What did they say? What did they say was your plan?
Kelly Halderman, M.D., CCN
My plan was to basically wait and watch and see, you know, what symptoms that I would have. I don’t recall exactly what medications I was put on, but I remember at that moment thinking, oh, you know, this whole paradigm that I’m in of you’re prescribing medications for symptoms, I’m like, yeah, that’s not gonna work for me because it’s not the answer, it’s not the answer to how I’m gonna get out of this, right? Because I had little kids, I had a two and three year old. And, you know, basically being told to go home and be with my children that was not an option for me. And so, I loved my allopathic career, I loved my colleagues, but I was out of resources. The tools in my toolkit were not helping me. I had to step away, I still have an amazing husband that supported me and supported me for stepping away and trying to learn something new. Now I come from a line of, well, a lot of lawyers and, you know, and a lot of allopathic practitioners who would think I’m crazy for stepping outside of the norm and going to naturopathic school, but I did. And I started to learn about detoxification and nutrition and I started to apply it to this body, this sick body and I just slowly, slowly started to regain my health.

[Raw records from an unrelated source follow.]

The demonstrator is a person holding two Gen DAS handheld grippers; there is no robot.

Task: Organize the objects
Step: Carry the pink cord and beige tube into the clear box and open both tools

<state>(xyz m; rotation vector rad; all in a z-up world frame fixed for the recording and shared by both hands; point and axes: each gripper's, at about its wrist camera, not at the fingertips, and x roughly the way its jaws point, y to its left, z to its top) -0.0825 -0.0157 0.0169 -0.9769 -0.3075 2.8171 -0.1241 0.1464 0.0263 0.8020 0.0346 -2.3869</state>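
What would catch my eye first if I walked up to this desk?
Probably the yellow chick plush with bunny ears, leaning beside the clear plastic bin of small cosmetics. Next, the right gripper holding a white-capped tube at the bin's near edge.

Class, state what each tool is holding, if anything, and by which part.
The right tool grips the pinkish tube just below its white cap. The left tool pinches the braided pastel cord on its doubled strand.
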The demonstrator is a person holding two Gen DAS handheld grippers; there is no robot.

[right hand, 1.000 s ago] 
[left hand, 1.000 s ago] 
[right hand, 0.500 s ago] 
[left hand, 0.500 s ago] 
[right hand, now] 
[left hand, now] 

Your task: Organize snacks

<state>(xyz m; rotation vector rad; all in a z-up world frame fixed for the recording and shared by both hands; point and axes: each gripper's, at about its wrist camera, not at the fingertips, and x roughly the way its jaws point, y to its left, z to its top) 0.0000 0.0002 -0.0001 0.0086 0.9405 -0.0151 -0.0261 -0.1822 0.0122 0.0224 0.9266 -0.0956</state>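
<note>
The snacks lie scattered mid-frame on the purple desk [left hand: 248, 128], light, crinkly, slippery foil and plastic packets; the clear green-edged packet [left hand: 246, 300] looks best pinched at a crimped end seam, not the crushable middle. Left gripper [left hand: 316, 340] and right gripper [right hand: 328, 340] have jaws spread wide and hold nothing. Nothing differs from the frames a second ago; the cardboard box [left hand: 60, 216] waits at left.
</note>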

Now, we had this conversation yesterday, Matt, where we talked about like, well, what was going on? Well, at that time now in retrospect that six months where I just was declining, we had a dishwasher that we didn’t know was leaking, so we had some mold issues in our home and I also lived in an area that was endemic for Lyme disease and so that was my actual root cause. I went to a Lyme literate physician who said the root cause of what’s going on is probably Lyme disease, coupled with mold, you know, that’s probably what’s going on, so let’s go after that and she saved my life. Thank you Dr. Vacoda. And from that point on, when you realize that there’s another way that there’s root causes, it’s almost hard to go back. It’s hard to go back and just practice covering up symptoms. And so, one of the ways this is why I’m so passionate about what we’re gonna talk about today about autophagy, is because autophagy, a word that I didn’t know about until probably about five years ago, looking back, this is one of the central things that I did, I optimized I think to get myself back to 110% better than I ever was. And that’s why I’m so passionate about it.
Matthew Cook, M.D.
Okay, that’s a good one that, you know, reminds me of like myself and everybody that I knew, you know, you go through medical school and you get to that moment when in residency and, you know, I remember I used to try to figure out that I would try to spend like $10 a day on food, you know, so you’re just scrambling through staying up all night and you may have had Lyme in the background, but then a little bit of mold triggers your immune system, and then you’re staying up all the night. Actually, I think the most stressful job on the planet is maybe the most inspirational job at delivering babies is what a, and so then you’re going, and it’s interesting because then, and I’ve seen this a 1000 times ’cause I used to do epidurals for labor and delivery back in my old life and there’s this moment when you see people that are compromised because it was four in the morning and you’ve been up, you know, 22 hours and trying to kinda manage your way through not making mistakes and you’re getting and then having anything going on and there’s an expectation of everything being perfect, 24 hours a day, seven days a week. And so, I’m empathetic for that, but now we’re gonna, and go through some of the biochemistry, ’cause you wanted to talk about autophagy, and I think, you know, this is a Peptide Summit, but maybe one of the important things is to understand the biochemistry of what’s happening and then how can we optimize cellular functioning ’cause if we can do that, then we, that’s almost like the platform that things are running on, then we can kinda put on these other things on top of that. So then tell me what is autophagy, why is it important and how do you think about it?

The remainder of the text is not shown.